В предисловии к сборнику рассказов испанских авторов я упомянул двух латиноамериканцев. Странного в данном случае ничего нет. Писатели Латинской Америки связаны с Испанией языком, на котором они говорят и пишут. Но я не упомянул главного латиноамериканского мага — колумбийца, Нобелевского лауреата Габриэля Гарсиа Маркеса. Спешу исправиться.
В одном из интервью, отвечая на вопрос, как он создавал роман «Сто лет одиночества», Гарсиа Маркес признался:
«Я сам не верил в то, что рассказывал. Я думаю, что писатель может рассказывать все что вздумается, но при условии, что он способен заставить людей поверить в это. А чтобы узнать, поверят тебе или нет, нужно прежде всего самому в это поверить… Я стал искать и искал до тех пор, пока не осознал, что самой правдоподобной будет манера, в которой моя бабушка рассказывала самые невероятные, самые фантастические вещи, рассказывала их совершенно естественным тоном»
Все, вероятно, так и было в действительности. К сказанному надо добавить вот что: бабушка Гарсиа Маркеса была родом из Галисии, из страны, где умеют рассказывать и слушать «самые невероятные, самые фантастические вещи».
Хочется надеяться, что истории, рассказанные на другом от России краю Европы и собранные в данной книге, окажутся интересными и для нынешнего русского читателя.

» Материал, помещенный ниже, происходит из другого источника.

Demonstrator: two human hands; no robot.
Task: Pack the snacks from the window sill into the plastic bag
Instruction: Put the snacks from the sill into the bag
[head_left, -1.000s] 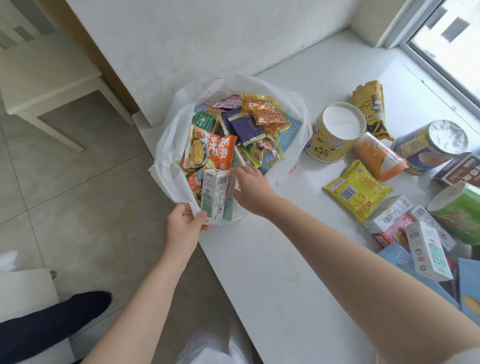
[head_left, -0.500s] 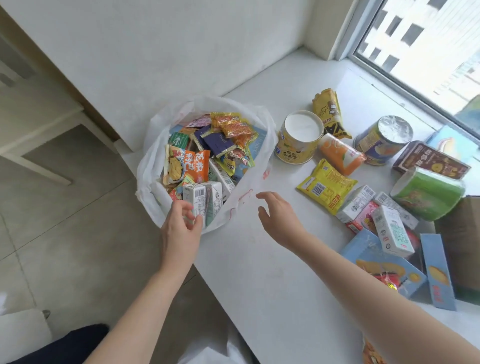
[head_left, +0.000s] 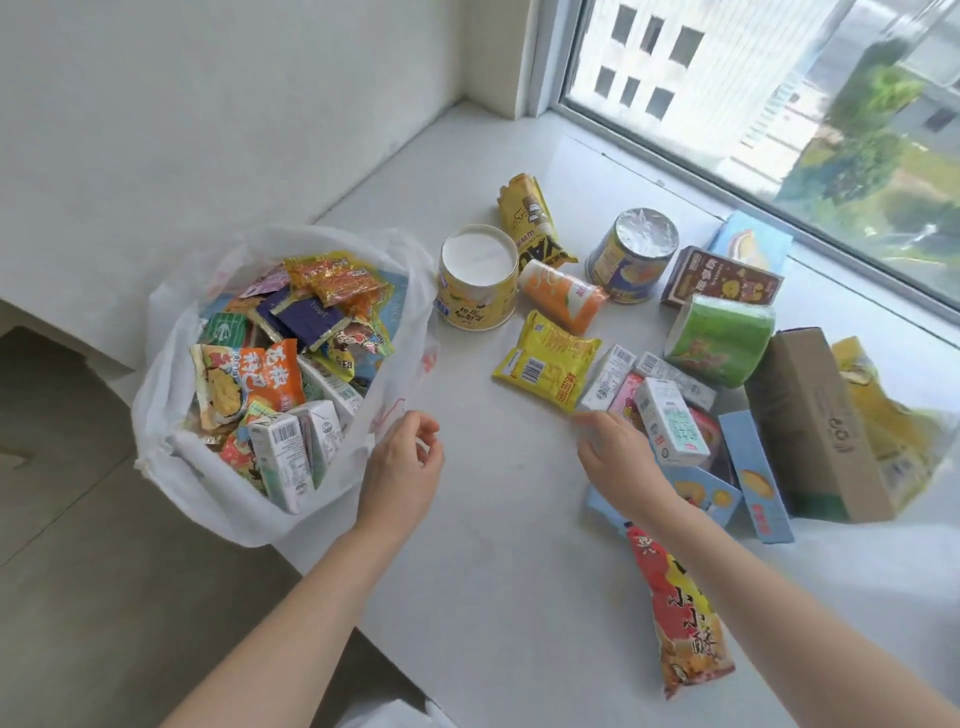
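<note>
A white plastic bag (head_left: 171, 467) hangs open at the sill's left edge, filled with several snack packets and small cartons (head_left: 291, 452). My left hand (head_left: 402, 467) hovers just right of the bag's rim, fingers loosely curled, holding nothing. My right hand (head_left: 618, 457) reaches over the sill toward the pile of snacks, its fingertips close to a small white carton (head_left: 608, 376) and a yellow packet (head_left: 545, 358); it grips nothing. Another white carton (head_left: 672, 423) stands right beside that hand.
On the white window sill (head_left: 493, 545) lie a yellow tub (head_left: 478, 280), an orange packet (head_left: 563, 293), a foil-topped tub (head_left: 636, 257), a green tub (head_left: 719, 338), blue boxes (head_left: 758, 478), a cardboard box (head_left: 815, 426) and a red-yellow bag (head_left: 680, 618). The window (head_left: 779, 104) runs along the right.
My right hand let go of the carton in the bag and moved right to the snack pile. My left hand released the bag's rim. The view swung right toward the window.
</note>
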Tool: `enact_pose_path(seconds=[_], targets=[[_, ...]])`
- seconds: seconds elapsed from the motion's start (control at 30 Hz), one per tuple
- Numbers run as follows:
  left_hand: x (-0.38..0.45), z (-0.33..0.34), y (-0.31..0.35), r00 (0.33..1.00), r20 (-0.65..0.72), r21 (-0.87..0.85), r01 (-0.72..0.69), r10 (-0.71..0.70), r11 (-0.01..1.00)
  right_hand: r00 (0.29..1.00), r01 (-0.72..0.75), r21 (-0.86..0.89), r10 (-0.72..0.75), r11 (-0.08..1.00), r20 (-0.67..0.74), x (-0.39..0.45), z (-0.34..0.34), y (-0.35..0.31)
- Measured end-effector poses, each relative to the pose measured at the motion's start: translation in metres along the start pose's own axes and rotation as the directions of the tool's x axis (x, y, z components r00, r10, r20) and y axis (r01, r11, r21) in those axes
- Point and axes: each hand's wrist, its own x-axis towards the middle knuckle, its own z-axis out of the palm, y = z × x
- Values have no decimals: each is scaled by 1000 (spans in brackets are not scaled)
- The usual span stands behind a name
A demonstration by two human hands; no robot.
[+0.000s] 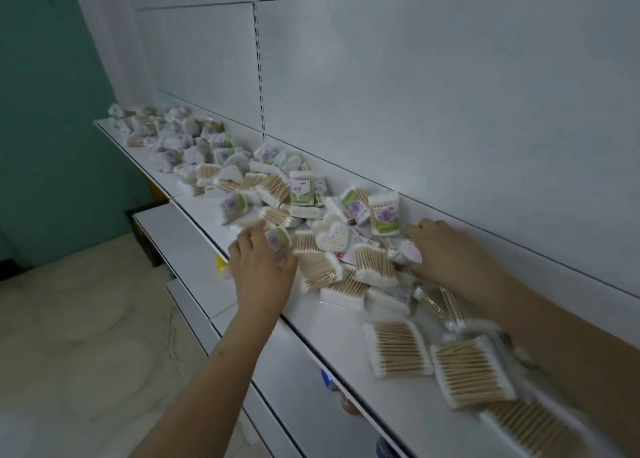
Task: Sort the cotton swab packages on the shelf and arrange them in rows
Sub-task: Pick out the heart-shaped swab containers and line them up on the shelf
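Observation:
A long jumble of cotton swab packages [277, 194] covers the white shelf [332, 333], running away to the far left. Some carry green and purple flower labels, some are heart-shaped [334, 236], others are flat clear packs of wooden-stick swabs [374, 265]. My left hand [261, 270] reaches over the shelf's front edge, fingers and thumb closed around a flower-label package [278, 239]. My right hand [446, 253] lies on the pile near the back panel, fingers curled down beside a small heart-shaped package [410, 251]. Three flat packs [394, 348] lie side by side at the near right.
A white back panel [450, 111] with a slotted upright [258, 59] rises behind the shelf. Lower white shelves [166, 229] jut out below the front edge. Pale floor [86, 319] lies to the left and a teal wall [41, 111] stands beyond it.

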Motion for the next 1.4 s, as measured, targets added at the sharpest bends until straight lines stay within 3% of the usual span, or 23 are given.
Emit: enact_pose_path(seconds=[0.1,0.27,0.33,0.4,0.53,0.67,0.8,0.93,1.1,1.23,1.4], targets=[[15,7,-7,988,111,185,89,-111,979,999,5,66,-3,998,-34,5,-20,4],[23,8,-22,996,80,233,21,-40,972,956,127,280,-42,952,-290,17,-56,0],[25,7,-25,997,68,138,17,-27,990,923,198,343,-57,918,-380,23,-63,-2],[24,1,-23,999,34,-71,-5,7,997,891,260,370,-74,892,-448,29,-63,-4],[24,-22,-5,999,-42,-389,-30,14,921,851,330,457,-51,826,-523,36,-53,-6],[14,-53,22,996,53,-563,89,-71,822,851,315,567,38,761,-523,37,-48,1],[-17,-77,42,992,119,-675,106,-35,730,837,285,619,124,732,-533,12,-59,4],[-54,-94,52,966,257,-756,216,-22,617,805,266,601,170,753,-569,-32,-72,4],[-110,-99,73,902,425,-847,365,80,387,833,222,647,203,729,-515,-102,-70,13],[-155,-90,103,770,623,-780,598,138,183,854,140,667,252,732,-456,-180,-66,27],[-208,-79,155,696,661,-746,651,279,144,834,16,688,370,725,-409,-272,-73,66]])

И он поверит в чужие фантазии.
Или правильнее сказать: фактазии?
Виктор Андреев
Густаво Адольфо БЕККЕР
СИМФОНИЧЕСКОЕ ИНТЕРМЕЦЦО
Есть поэзия пышная и звучная; поэзия — дитя раздумий и искусства, дитя, наряженное в изысканные и роскошные одеяния языка, она движется с величавой размеренностью, обращается к воображению, заполняет его своими видениями, направляет всю страсть фантазии по едва заметной, безымянной тропинке, очаровывая гармонией и красотой.
Есть и другая, естественная, краткая, сухая, она вырывается из глубин души, подобно электрической искре; она затрагивает чувства, исчезает, обнаженная, необработанная, зародившаяся и созревшая в лоне свободной формы, эта поэзия пробуждает, едва затронув, тысячи идей, до срока дремлющих в бескрайнем океане фантазии.
Первая хранит в себе значение преходящее, благоприобретенное: это и есть мировая поэзия.
Вторая — величина постоянная, неизменная; величина, которая привносит соразмерность фантазиям и воображению; эту вторую стоило бы называть поэзией поэтов.
Первая — мелодия, она рождается, крепнет, зачем умолкает и рассеивается.
Вторая — аккорд, слетающий со струн арфы, аккорд, что заставляет струны петь.
Когда замолкает первая, с мягкой, довольной усмешкой складываешь листок пополам.
Когда замолкает другая, склоняешь чело, переполненное думами, имени которым нет.
Первая — союз искусства и фантазии.
Вторая — удар молнии, рожденной схваткой вдохновения и страсти.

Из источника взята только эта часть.